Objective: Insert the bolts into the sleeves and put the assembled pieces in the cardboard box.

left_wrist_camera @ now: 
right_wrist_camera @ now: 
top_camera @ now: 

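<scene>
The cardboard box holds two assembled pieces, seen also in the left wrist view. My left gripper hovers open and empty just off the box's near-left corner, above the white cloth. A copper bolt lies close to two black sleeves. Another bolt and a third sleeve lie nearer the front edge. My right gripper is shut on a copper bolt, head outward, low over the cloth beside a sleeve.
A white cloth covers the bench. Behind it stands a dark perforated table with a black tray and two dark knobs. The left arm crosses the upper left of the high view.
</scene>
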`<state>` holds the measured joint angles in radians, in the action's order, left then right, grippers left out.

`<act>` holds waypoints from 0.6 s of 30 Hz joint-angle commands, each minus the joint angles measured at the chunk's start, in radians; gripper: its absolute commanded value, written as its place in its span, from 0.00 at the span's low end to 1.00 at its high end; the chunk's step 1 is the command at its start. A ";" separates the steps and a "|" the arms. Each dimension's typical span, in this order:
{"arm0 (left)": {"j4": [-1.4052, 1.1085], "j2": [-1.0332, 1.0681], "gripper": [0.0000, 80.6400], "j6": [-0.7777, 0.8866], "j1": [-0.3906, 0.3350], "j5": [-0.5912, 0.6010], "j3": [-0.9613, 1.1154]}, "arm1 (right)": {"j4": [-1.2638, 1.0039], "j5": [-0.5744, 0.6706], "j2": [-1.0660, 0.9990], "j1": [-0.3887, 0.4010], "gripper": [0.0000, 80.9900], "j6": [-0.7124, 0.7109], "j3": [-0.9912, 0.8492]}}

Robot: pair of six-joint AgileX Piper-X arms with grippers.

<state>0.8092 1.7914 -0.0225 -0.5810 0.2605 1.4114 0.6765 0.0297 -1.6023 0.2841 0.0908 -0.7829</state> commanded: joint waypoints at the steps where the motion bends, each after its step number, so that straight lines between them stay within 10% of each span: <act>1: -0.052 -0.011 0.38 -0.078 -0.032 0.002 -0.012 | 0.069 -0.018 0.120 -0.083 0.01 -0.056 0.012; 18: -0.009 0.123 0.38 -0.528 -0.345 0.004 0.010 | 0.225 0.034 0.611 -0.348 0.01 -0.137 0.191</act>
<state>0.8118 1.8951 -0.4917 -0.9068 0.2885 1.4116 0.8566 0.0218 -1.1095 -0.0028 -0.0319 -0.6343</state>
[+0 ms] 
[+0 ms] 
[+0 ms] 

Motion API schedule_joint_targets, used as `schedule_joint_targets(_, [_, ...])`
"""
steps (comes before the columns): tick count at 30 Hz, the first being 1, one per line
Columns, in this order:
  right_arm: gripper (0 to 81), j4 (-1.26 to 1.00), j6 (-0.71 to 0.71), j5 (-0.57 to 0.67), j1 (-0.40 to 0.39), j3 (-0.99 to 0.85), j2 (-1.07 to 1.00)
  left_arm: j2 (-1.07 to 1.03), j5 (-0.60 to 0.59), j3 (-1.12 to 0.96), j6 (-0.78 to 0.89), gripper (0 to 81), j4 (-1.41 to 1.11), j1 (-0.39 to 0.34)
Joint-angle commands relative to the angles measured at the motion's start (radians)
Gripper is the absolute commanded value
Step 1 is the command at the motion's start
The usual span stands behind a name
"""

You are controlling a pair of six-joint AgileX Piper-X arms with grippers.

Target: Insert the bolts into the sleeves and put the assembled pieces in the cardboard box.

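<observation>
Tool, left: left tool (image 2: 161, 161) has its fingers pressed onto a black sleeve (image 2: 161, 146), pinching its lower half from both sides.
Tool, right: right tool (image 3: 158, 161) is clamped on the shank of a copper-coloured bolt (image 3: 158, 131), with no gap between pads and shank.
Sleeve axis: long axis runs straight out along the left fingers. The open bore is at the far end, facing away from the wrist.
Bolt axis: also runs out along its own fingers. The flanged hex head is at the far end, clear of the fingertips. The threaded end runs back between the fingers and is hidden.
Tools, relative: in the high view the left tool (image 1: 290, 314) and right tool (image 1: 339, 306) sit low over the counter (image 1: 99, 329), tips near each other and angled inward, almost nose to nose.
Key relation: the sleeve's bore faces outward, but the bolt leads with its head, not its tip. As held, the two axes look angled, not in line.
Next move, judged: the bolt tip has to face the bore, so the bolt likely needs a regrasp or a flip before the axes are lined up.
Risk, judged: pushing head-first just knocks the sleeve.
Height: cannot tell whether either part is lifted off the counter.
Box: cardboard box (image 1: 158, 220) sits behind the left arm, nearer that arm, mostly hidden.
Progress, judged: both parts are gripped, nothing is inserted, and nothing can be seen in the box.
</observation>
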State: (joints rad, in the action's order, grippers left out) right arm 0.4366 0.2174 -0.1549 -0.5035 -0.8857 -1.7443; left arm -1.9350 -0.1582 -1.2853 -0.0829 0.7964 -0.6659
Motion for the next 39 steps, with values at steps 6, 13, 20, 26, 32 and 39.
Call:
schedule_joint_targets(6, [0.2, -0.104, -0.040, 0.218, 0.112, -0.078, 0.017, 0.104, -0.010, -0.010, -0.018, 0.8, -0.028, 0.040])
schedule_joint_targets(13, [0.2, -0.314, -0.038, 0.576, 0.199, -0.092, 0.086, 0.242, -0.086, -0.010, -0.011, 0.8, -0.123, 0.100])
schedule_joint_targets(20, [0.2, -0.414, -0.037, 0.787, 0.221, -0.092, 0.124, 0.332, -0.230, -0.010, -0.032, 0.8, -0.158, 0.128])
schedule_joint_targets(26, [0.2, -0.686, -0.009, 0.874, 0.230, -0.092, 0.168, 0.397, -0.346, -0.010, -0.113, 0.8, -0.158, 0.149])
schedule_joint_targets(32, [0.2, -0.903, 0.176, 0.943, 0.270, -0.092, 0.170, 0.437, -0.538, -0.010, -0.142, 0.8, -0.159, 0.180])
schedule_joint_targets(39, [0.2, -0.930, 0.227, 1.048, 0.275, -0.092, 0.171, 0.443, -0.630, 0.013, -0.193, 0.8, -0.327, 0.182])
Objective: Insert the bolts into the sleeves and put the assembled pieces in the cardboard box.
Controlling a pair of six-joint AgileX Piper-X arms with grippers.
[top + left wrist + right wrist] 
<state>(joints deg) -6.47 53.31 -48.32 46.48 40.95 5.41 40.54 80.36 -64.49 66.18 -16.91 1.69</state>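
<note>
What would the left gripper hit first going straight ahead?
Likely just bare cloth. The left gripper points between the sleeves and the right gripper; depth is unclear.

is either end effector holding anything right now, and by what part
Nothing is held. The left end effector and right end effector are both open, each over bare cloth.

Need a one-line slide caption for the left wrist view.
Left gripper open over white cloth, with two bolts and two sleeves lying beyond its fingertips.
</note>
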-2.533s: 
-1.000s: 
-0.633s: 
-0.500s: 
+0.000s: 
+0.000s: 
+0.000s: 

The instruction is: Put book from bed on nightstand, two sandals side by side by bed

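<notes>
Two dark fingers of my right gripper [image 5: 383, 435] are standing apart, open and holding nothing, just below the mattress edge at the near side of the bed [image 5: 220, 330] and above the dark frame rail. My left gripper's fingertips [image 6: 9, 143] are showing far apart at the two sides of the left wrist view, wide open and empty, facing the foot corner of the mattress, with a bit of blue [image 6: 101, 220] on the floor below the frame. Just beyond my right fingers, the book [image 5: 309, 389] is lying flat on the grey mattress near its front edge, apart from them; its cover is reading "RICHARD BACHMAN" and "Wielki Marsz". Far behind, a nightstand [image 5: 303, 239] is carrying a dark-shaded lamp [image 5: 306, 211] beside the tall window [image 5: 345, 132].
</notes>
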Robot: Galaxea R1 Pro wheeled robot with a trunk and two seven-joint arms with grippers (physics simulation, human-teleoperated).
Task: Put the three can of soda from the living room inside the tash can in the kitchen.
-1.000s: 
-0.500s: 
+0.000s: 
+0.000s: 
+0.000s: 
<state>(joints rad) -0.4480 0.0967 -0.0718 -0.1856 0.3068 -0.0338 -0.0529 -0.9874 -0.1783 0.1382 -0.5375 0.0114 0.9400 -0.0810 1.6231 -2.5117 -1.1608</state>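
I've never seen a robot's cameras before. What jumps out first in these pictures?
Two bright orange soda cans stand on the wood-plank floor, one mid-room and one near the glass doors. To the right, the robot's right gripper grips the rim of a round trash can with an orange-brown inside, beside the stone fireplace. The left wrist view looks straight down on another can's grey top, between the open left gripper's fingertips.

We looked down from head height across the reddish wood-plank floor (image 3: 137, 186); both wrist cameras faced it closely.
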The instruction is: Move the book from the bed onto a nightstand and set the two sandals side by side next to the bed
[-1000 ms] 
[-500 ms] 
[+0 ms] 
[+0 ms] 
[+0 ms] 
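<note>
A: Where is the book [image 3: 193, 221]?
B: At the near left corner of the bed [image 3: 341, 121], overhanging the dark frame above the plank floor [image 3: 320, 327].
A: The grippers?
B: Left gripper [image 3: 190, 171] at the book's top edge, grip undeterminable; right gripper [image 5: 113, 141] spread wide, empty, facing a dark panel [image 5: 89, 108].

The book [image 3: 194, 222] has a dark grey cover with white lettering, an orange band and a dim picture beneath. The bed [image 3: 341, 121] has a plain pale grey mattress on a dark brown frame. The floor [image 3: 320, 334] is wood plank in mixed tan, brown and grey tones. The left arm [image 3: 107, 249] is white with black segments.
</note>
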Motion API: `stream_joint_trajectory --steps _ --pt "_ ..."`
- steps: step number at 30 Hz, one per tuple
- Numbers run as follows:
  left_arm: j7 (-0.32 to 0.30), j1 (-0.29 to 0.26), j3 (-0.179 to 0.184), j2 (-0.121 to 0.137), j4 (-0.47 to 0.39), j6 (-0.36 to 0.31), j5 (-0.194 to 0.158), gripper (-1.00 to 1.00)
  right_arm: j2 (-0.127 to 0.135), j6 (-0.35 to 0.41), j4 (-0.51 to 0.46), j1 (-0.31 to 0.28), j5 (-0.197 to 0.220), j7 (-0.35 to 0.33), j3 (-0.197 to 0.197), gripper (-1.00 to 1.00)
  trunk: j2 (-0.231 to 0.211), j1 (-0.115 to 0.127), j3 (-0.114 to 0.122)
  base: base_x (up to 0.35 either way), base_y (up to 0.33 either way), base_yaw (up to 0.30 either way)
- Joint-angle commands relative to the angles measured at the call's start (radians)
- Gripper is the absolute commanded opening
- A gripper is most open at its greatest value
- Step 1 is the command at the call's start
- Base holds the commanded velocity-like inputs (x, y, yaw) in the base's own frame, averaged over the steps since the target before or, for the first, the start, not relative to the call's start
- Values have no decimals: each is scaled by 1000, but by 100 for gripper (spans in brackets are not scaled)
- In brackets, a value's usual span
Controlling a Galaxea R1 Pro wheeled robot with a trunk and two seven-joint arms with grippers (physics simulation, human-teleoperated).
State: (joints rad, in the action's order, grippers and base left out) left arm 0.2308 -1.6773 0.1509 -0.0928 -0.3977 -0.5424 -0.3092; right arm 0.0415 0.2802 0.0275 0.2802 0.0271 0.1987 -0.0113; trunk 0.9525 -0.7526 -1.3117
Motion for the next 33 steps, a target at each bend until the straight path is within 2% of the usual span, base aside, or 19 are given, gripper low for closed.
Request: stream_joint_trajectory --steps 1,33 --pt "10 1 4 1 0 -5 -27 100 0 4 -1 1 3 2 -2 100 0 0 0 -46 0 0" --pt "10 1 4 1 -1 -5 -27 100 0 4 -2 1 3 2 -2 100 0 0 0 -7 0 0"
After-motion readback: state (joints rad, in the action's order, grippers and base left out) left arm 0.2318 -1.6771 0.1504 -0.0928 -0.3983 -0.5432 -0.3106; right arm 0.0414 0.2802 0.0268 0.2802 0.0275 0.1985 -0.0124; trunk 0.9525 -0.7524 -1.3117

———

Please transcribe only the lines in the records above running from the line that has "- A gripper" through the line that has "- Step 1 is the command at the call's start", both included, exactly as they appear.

- A gripper is most open at its greatest value
- Step 1 is the command at the call's start

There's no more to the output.